Directions →
Lines with "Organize" in the records below: say how many there are, and add nothing.

━━ Data for analysis ━━

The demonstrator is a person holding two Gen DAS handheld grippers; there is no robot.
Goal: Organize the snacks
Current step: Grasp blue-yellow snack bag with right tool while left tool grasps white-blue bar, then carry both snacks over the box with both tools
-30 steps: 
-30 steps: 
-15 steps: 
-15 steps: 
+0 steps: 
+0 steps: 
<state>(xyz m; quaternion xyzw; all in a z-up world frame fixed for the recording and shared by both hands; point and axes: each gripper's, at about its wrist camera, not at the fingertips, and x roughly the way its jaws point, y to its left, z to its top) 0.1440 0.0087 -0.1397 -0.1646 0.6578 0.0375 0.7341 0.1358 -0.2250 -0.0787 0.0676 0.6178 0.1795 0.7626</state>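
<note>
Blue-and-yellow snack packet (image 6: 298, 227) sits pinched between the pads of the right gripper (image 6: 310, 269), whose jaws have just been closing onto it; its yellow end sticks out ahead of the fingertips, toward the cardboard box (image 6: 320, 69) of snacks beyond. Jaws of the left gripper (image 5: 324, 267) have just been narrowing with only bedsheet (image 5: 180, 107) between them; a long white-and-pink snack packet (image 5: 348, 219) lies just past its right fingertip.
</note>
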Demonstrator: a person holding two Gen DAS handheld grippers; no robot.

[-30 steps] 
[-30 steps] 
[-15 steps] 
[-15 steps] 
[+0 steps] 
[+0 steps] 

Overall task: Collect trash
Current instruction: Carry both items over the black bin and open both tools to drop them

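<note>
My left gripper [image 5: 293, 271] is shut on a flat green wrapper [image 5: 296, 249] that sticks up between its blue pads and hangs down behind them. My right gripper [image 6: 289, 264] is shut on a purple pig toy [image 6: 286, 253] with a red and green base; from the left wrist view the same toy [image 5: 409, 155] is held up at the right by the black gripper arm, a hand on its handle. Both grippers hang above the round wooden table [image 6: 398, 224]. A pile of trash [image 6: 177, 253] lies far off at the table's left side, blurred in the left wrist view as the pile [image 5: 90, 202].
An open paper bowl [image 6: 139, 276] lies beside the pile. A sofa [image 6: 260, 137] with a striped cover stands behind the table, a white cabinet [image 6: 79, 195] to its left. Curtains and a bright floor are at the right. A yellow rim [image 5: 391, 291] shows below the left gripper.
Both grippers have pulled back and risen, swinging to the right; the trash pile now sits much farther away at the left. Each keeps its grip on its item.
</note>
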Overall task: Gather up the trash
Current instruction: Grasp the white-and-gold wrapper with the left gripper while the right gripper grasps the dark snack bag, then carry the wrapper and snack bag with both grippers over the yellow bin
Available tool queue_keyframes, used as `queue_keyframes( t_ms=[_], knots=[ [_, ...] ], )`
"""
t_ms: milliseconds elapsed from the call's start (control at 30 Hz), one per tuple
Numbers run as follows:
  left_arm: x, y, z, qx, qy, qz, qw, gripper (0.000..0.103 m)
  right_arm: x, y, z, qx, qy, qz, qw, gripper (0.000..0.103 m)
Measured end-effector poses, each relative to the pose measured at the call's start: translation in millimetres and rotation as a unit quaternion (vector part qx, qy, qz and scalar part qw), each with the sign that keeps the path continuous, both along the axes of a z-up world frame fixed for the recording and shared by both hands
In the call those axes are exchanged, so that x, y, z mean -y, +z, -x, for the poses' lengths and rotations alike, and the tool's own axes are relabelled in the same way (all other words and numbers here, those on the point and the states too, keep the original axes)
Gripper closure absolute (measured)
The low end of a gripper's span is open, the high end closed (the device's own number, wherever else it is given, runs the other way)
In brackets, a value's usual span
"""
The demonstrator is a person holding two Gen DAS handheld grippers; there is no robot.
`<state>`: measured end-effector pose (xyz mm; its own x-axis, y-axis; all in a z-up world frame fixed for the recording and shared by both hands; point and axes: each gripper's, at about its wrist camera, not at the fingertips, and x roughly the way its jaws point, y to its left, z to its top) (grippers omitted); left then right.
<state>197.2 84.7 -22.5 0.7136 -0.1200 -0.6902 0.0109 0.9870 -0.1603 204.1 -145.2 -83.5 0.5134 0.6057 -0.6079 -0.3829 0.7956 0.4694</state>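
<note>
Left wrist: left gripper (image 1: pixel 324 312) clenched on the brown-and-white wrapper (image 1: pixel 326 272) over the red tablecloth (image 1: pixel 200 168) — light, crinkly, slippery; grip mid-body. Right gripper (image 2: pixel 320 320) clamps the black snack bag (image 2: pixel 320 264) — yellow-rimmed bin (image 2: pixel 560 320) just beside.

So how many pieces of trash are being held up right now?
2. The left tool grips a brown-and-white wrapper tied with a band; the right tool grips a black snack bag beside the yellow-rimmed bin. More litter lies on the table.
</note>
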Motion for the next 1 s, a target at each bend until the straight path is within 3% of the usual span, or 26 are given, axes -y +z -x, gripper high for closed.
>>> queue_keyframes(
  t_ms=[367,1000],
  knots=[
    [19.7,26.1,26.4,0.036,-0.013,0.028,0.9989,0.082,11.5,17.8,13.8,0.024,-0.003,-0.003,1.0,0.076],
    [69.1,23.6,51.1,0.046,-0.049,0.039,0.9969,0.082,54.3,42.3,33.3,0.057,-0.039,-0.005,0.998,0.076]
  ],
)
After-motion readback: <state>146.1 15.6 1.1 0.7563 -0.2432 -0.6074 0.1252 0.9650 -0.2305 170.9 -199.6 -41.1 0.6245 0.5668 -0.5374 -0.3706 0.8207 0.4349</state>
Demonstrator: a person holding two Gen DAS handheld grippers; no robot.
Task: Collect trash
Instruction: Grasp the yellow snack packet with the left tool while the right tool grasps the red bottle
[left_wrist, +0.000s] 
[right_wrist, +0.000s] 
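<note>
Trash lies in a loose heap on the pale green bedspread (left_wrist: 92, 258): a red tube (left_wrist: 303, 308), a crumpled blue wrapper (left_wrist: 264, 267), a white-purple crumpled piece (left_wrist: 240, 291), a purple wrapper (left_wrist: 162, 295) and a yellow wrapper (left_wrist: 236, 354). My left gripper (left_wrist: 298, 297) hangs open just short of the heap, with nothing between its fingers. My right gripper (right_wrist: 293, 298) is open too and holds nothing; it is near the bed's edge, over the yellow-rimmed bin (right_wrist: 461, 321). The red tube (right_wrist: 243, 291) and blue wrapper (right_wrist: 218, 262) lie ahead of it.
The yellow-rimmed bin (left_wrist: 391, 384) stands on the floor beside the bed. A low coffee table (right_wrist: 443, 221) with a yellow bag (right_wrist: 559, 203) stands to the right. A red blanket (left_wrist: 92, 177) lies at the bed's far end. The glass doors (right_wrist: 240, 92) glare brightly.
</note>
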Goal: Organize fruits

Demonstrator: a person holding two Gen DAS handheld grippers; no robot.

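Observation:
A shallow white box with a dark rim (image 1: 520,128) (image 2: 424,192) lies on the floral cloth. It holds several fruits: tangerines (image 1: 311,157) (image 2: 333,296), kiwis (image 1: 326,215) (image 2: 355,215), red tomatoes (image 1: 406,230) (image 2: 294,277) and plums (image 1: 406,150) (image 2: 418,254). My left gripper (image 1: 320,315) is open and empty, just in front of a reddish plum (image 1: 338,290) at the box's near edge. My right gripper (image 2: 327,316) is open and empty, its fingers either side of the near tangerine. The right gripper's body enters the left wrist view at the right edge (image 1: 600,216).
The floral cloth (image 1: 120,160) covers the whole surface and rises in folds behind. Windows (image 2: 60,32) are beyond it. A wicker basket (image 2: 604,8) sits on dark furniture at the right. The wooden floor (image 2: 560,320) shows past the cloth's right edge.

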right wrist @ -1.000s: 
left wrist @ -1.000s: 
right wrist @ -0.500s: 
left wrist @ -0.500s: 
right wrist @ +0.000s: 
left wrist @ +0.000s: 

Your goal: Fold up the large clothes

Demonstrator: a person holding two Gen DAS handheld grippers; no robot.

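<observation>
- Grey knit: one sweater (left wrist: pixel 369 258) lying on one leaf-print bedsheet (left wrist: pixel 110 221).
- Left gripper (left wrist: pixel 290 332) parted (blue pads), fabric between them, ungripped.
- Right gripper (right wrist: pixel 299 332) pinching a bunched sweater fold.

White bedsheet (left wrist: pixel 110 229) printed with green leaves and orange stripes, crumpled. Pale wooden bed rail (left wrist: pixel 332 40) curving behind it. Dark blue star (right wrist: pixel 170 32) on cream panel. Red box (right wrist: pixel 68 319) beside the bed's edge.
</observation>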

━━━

Written answer →
2